Peu importe, le gouvernement a préféré répondre par l’état d’urgence, un dispositif d’exception ajouté durant la guerre d’Algérie. Un bon moyen de tout légitimer, « les dérapages des perquisitions administratives, les dérapages des assignations à résidence ».


Une situation de crise qui contraste avec le reste selon Patrick Picard, secrétaire général de la CGT à Paris, « les centres commerciaux sont ouverts, les marchés de Noël aussi, les évènements sportifs se tiennent, les salles de spectacle se remplissent. Comment peut-on considérer qu’il faut continuer à interdire l’expression démocratique du mouvement social, syndical et politique ? ».

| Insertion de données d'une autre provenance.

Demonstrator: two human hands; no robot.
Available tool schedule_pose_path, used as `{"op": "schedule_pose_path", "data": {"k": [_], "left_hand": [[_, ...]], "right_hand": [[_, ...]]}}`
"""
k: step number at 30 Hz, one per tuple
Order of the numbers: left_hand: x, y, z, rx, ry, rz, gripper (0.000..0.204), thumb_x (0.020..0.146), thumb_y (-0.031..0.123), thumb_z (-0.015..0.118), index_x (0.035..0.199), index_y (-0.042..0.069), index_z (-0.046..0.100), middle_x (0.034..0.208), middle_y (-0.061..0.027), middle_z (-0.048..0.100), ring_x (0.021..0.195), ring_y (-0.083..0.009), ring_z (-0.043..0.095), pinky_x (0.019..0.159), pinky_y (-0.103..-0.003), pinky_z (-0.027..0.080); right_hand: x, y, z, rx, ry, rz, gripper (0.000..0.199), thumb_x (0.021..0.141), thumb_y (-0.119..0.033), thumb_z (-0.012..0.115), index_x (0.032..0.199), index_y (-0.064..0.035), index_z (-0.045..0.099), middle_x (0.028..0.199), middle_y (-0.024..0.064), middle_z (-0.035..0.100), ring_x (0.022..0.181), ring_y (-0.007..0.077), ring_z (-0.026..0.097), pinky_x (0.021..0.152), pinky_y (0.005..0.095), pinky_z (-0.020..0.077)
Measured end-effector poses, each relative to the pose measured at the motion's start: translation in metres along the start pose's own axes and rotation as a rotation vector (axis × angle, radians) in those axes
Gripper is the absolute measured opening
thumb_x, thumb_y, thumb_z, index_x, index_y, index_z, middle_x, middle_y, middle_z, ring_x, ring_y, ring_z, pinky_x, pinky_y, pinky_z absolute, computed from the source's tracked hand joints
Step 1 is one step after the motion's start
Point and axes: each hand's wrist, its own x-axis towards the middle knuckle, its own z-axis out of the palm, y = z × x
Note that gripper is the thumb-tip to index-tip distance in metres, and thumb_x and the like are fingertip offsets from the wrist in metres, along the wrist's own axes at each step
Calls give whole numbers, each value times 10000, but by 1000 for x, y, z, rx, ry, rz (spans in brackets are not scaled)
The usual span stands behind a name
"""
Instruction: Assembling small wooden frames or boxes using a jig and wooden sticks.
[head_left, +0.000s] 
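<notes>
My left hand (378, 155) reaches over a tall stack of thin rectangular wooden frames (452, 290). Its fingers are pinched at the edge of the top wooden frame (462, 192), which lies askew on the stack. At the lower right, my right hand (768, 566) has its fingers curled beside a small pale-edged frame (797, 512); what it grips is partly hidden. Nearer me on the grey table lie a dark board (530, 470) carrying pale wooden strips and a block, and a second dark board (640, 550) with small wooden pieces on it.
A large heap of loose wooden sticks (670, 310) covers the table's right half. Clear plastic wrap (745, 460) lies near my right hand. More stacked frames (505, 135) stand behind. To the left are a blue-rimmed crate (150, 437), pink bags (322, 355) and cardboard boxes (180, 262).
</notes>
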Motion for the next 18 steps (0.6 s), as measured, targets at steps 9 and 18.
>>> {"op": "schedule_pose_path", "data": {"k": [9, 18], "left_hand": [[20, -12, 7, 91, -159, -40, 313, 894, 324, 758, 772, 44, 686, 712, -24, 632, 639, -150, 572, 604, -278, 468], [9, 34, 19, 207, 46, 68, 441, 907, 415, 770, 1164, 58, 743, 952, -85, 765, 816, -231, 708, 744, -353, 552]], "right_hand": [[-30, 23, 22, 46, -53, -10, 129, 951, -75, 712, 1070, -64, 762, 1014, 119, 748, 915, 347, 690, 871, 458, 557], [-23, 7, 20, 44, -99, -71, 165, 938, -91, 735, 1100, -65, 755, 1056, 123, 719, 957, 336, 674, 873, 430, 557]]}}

Une « répression sécuritaire qui va alimenter et renforcer ce que veulent les terroristes, une société qui se replie sur elle-même » annonce Olivier Besancenot.


 


« Le FN est aussi dangereux que le terrorisme »


Premières victimes de cette politique, les musulmans et Français d’origine étrangère. Le retour au premier plan de la déchéance de nationalité fait grincer des dents Mohamed Bensaid du comité pour le respect des libertés et des droits de l’homme en Tunisie. « Ca déstabilise une génération de Français nés en France, qui ne connaissent que la France et comme ils ont eu la chance ou la malchance d’avoir un ascendant étranger, ils vont se faire renvoyer dans un pays qu’ils ne connaissent pas ».


Une stigmatisation qui touche de plein fouet les migrants devenus « terroristes » pour beaucoup de Français. Un raisonnement stupide que démonte Patrick Picard, « le 13 novembre, on a subi ce que ces migrants subissaient au quotidien. Au lieu de les accueillir et de les aider, on les stigmatise ».


Rappelons que les musulmans sont les premières victimes de Daech à l’échelle mondiale.


Au MRAP on regrette l’absence de travail de fond, « on ne pose pas la question du "pourquoi ont-ils basculés" ? N’est-ce pas la déshérence sociale de quartiers laissés à l’abandon, du manque de perspective pour ces jeunes, de l’échec scolaire » avant d’enfoncer le clou, « quand la police entre dans un appartement supposé terroriste, tout simplement car ils sont musulmans. Qu’ils enfoncent la porte, alors que les personnes sont là, qu’ils mettent la famille à genoux devant des adolescents et qu’après ces jeunes nous disent, « j’ai la haine », je crois qu’on peut le comprendre ».


Bien décidés à continuer à se faire entendre, associations et syndicats pointent du doigt le danger numéro un, celui de voir le FN surfer sur cette vague pour devenir le premier parti de France. « On ne parle pas de ce danger là pour la démocratie, pour le vivre ensemble, qui est pourtant aussi dangereux que le terrorisme ».


Si personne ne conteste la nécessité de lutter contre le terrorisme, tous souhaitent que le gouvernement le fasse d’une manière intelligente et démocratique, « les forces de police s’épuisent. Il faut donner plus de moyens à la police d’enquête, aux renseignements, à tous les acteurs de la lutte contre le terrorisme » réclame Mathilde Zylberberg qui conclut, « le choix du gouvernement et du parlement nous conduit à un état d’urgence permanent, sans aucune assurance d’efficacité mais avec la certitude que celle qui a perdu, c’est la démocratie ».